[What the task asks] Only the lines from the one containing "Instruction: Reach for" through the last line of the material should be returned, each exactly as it stands.

[Data segment]
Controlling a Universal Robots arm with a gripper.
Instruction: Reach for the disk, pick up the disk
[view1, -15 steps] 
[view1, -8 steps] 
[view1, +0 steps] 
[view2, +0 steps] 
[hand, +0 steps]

[Output below]
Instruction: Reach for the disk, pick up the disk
[view1, -15 steps] 
[view1, -8 steps] 
[view1, +0 steps] 
[view2, +0 steps] 
[hand, +0 steps]

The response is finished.